**How to complete this task**
Within the listing below, please copy exactly the lines between the line holding "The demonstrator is" and the line holding "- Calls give", inclusive.
═══ Data provided
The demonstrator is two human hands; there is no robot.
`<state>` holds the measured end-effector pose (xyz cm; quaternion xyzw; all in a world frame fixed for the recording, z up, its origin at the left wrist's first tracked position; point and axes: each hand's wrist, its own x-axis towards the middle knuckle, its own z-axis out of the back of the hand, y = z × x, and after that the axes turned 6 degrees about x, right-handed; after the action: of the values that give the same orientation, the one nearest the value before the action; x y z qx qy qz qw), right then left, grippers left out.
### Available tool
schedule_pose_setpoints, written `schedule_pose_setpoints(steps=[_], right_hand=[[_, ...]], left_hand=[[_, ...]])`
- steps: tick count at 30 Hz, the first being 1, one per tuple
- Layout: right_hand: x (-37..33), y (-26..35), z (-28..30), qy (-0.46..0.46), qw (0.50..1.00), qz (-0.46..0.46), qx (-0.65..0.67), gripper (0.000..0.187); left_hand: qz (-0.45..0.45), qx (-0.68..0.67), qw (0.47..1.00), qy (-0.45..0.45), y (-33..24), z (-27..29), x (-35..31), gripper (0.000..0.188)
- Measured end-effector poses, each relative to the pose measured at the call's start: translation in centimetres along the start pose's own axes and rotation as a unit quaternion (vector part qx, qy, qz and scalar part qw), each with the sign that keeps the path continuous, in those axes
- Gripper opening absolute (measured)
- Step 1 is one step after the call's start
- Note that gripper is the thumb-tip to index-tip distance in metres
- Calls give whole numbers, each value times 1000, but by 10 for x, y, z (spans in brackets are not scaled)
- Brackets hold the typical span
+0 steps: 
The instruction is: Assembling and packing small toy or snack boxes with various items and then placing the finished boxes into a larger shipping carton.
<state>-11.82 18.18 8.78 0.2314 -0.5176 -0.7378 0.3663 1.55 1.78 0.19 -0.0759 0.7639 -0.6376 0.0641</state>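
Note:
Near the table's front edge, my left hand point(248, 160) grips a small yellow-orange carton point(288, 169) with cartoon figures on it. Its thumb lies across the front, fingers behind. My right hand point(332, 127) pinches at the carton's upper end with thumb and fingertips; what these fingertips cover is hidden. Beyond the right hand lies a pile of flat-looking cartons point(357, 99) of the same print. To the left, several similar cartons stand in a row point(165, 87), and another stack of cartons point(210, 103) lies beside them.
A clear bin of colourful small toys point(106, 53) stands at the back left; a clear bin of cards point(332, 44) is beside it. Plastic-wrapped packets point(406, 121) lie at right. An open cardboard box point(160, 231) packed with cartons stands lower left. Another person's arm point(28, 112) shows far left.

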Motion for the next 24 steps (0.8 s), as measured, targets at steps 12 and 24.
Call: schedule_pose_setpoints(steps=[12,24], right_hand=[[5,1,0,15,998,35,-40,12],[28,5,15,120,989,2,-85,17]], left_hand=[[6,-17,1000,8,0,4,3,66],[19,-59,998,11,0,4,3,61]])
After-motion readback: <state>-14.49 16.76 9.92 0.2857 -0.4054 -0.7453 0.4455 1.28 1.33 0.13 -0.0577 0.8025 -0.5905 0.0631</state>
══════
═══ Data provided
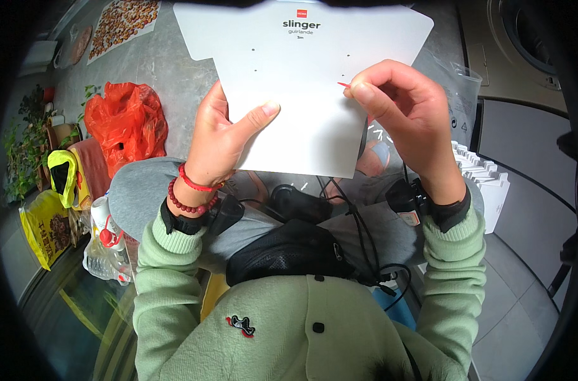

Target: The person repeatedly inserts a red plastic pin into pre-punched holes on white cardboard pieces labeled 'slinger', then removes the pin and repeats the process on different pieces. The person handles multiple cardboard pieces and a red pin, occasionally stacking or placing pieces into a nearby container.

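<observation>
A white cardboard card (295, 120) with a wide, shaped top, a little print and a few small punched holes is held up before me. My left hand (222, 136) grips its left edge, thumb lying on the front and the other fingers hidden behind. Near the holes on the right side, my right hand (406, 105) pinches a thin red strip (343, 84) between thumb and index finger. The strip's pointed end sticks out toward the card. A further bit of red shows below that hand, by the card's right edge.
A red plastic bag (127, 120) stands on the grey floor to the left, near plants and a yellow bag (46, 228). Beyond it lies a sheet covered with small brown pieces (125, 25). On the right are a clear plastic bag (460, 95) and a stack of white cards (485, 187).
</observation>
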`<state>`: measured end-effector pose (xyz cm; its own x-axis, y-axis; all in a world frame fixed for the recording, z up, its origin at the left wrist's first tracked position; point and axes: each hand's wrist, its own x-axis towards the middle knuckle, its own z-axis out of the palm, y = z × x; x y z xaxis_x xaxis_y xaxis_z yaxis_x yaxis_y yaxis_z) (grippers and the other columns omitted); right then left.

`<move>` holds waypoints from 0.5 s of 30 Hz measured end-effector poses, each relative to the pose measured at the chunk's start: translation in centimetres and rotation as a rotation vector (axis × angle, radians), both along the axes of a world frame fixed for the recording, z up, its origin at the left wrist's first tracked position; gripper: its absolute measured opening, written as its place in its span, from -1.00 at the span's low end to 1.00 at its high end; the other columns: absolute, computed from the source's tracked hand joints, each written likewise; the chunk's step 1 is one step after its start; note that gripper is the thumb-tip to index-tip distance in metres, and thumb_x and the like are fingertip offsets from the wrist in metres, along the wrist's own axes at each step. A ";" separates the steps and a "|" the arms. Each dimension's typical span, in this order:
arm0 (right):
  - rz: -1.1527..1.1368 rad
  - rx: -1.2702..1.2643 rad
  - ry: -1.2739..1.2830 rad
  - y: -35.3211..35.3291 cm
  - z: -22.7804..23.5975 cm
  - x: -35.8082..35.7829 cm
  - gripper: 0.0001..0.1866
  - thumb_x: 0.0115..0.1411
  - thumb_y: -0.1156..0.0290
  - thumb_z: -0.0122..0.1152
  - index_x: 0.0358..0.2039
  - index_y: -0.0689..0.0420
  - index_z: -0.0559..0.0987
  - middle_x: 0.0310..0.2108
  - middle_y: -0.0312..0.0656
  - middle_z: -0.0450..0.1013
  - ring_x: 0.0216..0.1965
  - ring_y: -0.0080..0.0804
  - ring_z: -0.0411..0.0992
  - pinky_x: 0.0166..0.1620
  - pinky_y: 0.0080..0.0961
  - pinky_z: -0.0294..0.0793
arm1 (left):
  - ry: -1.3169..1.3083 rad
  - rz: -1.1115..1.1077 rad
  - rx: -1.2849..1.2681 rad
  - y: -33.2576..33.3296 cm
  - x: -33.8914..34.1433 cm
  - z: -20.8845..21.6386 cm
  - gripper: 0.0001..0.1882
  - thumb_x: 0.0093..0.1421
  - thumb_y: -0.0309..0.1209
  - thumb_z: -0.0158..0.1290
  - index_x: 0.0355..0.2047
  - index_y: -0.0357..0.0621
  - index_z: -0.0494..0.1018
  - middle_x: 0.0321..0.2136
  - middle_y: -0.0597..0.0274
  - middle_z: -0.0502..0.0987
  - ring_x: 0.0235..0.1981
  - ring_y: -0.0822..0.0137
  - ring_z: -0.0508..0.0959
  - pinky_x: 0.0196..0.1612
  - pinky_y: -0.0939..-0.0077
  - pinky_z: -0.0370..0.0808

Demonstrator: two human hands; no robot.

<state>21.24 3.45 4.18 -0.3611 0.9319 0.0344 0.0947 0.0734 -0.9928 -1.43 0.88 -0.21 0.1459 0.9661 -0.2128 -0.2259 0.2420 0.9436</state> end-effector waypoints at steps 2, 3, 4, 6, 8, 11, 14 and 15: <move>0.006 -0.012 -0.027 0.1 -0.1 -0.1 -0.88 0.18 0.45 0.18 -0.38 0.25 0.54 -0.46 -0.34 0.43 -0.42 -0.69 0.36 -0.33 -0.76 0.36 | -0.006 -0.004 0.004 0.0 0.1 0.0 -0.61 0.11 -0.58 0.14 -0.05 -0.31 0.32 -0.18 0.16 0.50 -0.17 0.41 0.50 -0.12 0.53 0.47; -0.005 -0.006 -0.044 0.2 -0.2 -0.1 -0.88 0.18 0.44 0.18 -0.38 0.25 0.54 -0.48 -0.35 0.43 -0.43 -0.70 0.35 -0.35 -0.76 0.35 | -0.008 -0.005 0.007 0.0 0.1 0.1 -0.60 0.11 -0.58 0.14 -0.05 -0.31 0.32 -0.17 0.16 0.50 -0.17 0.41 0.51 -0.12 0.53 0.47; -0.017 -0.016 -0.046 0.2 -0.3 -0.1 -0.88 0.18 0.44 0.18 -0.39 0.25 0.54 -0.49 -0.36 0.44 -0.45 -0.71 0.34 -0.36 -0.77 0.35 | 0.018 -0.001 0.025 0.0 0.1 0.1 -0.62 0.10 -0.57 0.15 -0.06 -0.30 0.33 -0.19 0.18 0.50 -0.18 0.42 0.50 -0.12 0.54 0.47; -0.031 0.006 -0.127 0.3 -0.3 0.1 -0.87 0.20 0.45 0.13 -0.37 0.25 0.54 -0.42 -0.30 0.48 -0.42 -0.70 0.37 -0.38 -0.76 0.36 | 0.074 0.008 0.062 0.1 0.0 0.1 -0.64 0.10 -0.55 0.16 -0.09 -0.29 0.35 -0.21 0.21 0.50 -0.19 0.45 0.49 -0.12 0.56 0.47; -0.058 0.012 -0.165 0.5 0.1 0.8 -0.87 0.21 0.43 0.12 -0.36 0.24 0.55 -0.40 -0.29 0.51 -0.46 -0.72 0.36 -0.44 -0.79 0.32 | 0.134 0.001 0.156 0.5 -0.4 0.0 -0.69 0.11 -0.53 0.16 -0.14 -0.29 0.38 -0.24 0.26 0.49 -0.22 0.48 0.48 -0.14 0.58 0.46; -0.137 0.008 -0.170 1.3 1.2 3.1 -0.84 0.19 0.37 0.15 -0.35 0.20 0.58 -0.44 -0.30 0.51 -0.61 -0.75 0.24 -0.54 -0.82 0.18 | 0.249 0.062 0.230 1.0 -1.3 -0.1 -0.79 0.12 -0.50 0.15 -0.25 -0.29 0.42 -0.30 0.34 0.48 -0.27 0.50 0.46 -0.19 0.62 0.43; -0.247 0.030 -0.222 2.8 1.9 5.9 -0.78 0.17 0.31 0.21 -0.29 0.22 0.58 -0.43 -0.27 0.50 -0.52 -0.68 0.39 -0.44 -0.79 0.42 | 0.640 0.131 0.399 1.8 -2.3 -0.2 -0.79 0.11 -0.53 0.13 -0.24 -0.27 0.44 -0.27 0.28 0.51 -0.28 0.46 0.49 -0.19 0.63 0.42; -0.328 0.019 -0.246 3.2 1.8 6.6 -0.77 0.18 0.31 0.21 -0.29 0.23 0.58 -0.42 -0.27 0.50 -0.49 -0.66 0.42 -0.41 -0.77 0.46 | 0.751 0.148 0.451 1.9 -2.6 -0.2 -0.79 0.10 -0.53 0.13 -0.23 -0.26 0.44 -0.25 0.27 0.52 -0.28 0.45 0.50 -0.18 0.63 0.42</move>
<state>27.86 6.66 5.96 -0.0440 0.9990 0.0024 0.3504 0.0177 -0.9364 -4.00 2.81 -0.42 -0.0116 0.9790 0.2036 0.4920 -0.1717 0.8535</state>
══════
**Expected answer**
The demonstrator is two human hands; there is no robot.
`<state>` holds the measured end-effector pose (xyz cm; quaternion xyzw; all in a world frame fixed for the recording, z up, its origin at the left wrist's first tracked position; point and axes: each hand's wrist, its own x-axis towards the middle knuckle, its own z-axis out of the back of the hand, y = z × x, and after that the axes turned 6 degrees about x, right-handed; after the action: of the values that give the same orientation, the one nearest the value before the action; x y z qx qy qz qw), right then left, grippers left out.
### Available tool
schedule_pose_setpoints, written `schedule_pose_setpoints(steps=[_], right_hand=[[_, ...]], left_hand=[[_, ...]])`
- steps: tick count at 30 Hz, the first being 1, one per tuple
- Layout: right_hand: x (-37..33), y (-26..35), z (-28..30), qy (-0.46..0.46), qw (0.50..1.00), qz (-0.46..0.46), qx (-0.65..0.67), gripper (0.000..0.187); left_hand: qz (-0.45..0.45), qx (-0.68..0.67), qw (0.47..1.00), qy (-0.45..0.45), y (-33..24), z (-27..29), x (-35..31), gripper (0.000..0.188)
- Measured end-effector poses, each relative to the pose measured at the call's start: translation in centimetres along the start pose's own axes and rotation as a unit quaternion (vector part qx, qy, qz and scalar part qw), each with the sign that keeps the path continuous, in those axes
- Gripper opening absolute (measured)
- Step 1 is one step after the call's start
- Note that gripper is the thumb-tip to index-tip distance in metres
- Calls give whole numbers, each value times 1000, but by 10 for x, y, z (spans in brackets are not scaled)

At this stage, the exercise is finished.